▸ **What the task asks**
A precise repetition of every line below is the required answer.

▸ **Source data**
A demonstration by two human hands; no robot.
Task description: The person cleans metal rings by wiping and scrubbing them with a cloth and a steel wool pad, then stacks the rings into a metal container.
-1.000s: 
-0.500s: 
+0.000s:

▸ **Response area**
A demonstration by two human hands; no robot.
Task description: The person cleans metal rings by wiping and scrubbing them with a cloth and a steel wool pad, then stacks the rings into a metal container.
-1.000s: 
-0.500s: 
+0.000s:

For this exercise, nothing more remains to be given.